There was a silence. Mrs. McCormick—Katherine—looked startled, as if the chair or the hat rack had suddenly begun to speak, but the old lady seemed satisfied — she had a sort of fixed benevolent old lady’s smile pasted to her lips — and Dr. Hamilton, his eyes jumping, paused only to stroke his beard for effect before coming in with the heavy artillery. ‘That’s right, Edward: it will be a learning process for all of us, and for the sciences in general, and beyond the good we’ll do for Mr. McCormick, we have an excellent chance of doing something good and valuable for all of humankind, and, what’s more“—spreading his hands wide with the flourish of an old character actor—”for every poor unfortunate sufferer like your husband, Katherine.“ His eyes held steady.
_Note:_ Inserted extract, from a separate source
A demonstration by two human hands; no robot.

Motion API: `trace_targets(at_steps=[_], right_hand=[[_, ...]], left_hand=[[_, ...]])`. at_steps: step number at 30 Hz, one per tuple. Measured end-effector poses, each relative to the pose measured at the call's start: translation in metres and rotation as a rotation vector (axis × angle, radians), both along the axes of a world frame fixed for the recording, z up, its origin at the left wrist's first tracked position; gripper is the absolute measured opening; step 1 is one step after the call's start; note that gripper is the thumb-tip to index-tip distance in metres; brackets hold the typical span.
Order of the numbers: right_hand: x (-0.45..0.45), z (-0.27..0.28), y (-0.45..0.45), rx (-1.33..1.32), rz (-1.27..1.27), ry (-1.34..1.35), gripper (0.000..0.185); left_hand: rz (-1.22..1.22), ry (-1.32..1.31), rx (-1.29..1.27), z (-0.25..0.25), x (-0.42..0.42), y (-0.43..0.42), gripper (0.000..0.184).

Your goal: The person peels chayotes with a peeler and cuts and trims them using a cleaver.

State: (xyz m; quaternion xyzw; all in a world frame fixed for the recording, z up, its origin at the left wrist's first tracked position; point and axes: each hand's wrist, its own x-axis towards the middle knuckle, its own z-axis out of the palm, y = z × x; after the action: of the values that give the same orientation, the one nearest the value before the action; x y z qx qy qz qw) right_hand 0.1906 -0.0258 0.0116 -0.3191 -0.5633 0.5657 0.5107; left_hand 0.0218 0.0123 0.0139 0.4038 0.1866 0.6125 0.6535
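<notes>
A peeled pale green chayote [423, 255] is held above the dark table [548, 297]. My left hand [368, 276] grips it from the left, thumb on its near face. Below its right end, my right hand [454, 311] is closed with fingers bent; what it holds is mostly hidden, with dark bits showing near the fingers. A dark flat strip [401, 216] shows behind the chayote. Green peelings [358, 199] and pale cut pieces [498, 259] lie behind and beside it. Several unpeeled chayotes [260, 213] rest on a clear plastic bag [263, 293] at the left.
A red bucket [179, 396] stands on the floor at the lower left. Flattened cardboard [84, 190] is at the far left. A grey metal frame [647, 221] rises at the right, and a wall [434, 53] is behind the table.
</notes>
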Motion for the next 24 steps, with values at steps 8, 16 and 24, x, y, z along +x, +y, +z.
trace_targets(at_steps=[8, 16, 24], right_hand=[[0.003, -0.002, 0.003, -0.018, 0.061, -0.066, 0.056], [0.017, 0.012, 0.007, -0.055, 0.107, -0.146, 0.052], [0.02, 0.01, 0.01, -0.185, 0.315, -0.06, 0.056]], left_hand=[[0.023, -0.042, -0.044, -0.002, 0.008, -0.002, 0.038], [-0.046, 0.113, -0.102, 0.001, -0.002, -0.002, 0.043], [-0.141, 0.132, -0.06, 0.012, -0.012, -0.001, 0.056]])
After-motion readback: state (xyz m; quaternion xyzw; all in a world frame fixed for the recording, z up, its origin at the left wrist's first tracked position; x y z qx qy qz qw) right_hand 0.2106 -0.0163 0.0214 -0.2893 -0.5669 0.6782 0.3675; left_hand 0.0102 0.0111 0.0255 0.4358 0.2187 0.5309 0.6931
He was slowing down, decelerating his delivery till every word could have been a paragraph in itself: ”And for every wife that suffers with him.“

The doctor’s words hung there a moment, the rain beating at the windows, the wax impressions — corpus callosum, medulla oblongata, pineal gland — glowing as if they’d come to life. Very faintly, so faintly O‘Kane couldn’t be sure he’d actually heard it, came the anguished cry of the Apron Man echoing across the rain-slick grounds. And then suddenly, without warning, Mrs. McCormick, Katherine, the Ice Queen, was weeping. It began with a sharp insuck of breath, as if someone had pricked her with a pin, and then the ice melted and in the next moment she was sobbing her heart out.

She tried to hide her face beneath the brim of her hat as she bent to fumble through her purse for a handkerchief, but O‘Kane saw that face naked and transformed, crumpled like a flower, and he saw the pain blossom in those rich insulated eyes. It was a revelation to him: she was human, after all, and more than that, she was female, intensely female, and never more female than in that moment. Her shoulders shook, her breath came in gasps, and even as her mother reached out to comfort her, O’Kane felt something give inside him. He wanted to get up and take charge, wanted to touch her, take her by the hand, but all he could do, roasting in the chair as the flames snapped and the sobs caught in her throat and the doctor wrung his hands, was murmur, “There, there,” over and over, like an idiot.

And then she looked up, the fire catching the sheen of her eyes and illuminating her wet face till it glowed like the face of some tortured saint amongst the cannibals. When she spoke, after a long, rending moment, her voice was soft and small, so small you could barely hear it. “And you meant to stick by your injunction then?”

This caught Hamilton by surprise. He groped behind him for the edge of the desk, sat himself down for half an instant and jumped up again as if it had been electrified. “What injunction? What do you mean?”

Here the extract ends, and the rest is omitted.